Когда учитель доходит до Качи, Онайи вытягивает руку.
– Не бейте Качи, – говорит она, опустив голову. – Ударьте меня вместо нее.
И она вспоминает, как учитель-хауса[4] останавливается, пораженный, а потом по его лицу расползается широкая улыбка.
– Окей, – говорит он, замахивается и бьет с такой силой, что Онайи падает на колени.
Рука онемела на весь день. И прошла неделя, прежде чем можно было нормально пошевелить пальцами. Неделю вечерами она держала руку в ледяной воде. Целую неделю не могла быстро одеться. Целую неделю училась писать другой рукой.
Сидя в грузовике, Онайи сжимает металлическую руку в кулак. Многое живо в памяти.
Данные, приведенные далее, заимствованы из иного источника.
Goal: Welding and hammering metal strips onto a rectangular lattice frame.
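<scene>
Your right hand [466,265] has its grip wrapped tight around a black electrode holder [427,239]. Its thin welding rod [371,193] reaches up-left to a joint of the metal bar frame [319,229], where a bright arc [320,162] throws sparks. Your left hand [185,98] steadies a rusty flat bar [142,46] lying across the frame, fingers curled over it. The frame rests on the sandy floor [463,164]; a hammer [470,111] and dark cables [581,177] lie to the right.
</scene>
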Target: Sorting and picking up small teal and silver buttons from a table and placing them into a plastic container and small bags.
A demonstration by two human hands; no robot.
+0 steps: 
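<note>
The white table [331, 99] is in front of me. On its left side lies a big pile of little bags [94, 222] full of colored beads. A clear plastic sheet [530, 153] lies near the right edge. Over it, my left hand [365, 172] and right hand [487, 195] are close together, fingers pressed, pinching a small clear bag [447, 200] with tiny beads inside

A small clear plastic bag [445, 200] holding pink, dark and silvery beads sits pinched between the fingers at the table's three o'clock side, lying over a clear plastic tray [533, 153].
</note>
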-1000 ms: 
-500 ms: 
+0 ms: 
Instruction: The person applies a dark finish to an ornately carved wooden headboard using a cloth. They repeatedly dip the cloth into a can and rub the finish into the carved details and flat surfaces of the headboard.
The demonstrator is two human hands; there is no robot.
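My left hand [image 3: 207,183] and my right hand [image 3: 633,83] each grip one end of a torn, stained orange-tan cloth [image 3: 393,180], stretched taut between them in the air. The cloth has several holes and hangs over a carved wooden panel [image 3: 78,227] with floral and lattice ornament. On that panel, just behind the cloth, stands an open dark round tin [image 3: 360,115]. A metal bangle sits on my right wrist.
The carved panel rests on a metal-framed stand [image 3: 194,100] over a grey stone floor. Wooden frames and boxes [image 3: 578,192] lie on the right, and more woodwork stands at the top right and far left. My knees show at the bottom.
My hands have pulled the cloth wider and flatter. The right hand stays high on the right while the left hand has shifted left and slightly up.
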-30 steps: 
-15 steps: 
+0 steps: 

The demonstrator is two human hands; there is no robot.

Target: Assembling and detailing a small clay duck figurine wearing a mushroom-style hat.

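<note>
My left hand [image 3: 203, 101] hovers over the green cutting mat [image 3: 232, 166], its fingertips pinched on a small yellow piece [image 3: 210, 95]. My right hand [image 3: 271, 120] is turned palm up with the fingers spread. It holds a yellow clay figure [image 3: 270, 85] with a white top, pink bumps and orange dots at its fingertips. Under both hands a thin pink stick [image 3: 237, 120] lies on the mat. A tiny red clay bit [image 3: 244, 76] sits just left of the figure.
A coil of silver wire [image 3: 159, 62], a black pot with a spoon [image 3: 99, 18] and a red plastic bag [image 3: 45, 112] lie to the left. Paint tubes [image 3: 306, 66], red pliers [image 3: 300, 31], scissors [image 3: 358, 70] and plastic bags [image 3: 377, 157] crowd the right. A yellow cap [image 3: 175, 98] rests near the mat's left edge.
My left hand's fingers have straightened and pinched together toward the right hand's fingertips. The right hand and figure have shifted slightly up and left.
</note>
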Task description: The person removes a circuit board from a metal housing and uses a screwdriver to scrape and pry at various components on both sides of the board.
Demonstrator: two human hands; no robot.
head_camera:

Она все еще слышит свист хлыста, рассекающего воздух.
Грузовик резко поворачивает, и спящие девочки просыпаются от толчка.
Со своего места Онайи хорошо видит всех.
Я снова протянула бы руку – за каждую из вас, хочет она сказать им.
Но когда ворота лязгают, открываясь, и грузовик тормозит и останавливается, Онайи вспоминает: Качи погибла в первый год войны.
– Эй, выходите! – рявкает солдат снаружи. – Живей!
Онайи спрыгивает на площадку, где совершенно негде укрыться от палящего солнца.
Солдат хватает ее за руку, но она вырывается и в мгновение ока приставляет железку, которую все еще держит, к шее солдата.
– Сначала я посмотрю, как все выйдут, – шипит Онайи. – Даже не пытайся разлучить меня с сестрами.
Слегка в шоке, солдат фыркает:
– Ну давай, смотри, тупая коза, – и отступает.
Первая девочка подходит к краю платформы и загораживается рукой от солнца.
– Я здесь, – говорит Онайи и страхует ее в прыжке.
Она помогает спуститься каждой, и, когда в грузовике никого не остается, девочки окружают ее. Самые маленькие держатся за ее порванные штаны.
– Все нормально, – говорит Онайи, зная, что врет, но она давно поняла: иногда старшей сестре надо врать, хотя бы для того, чтобы успокоить их. Пусть и на короткое время.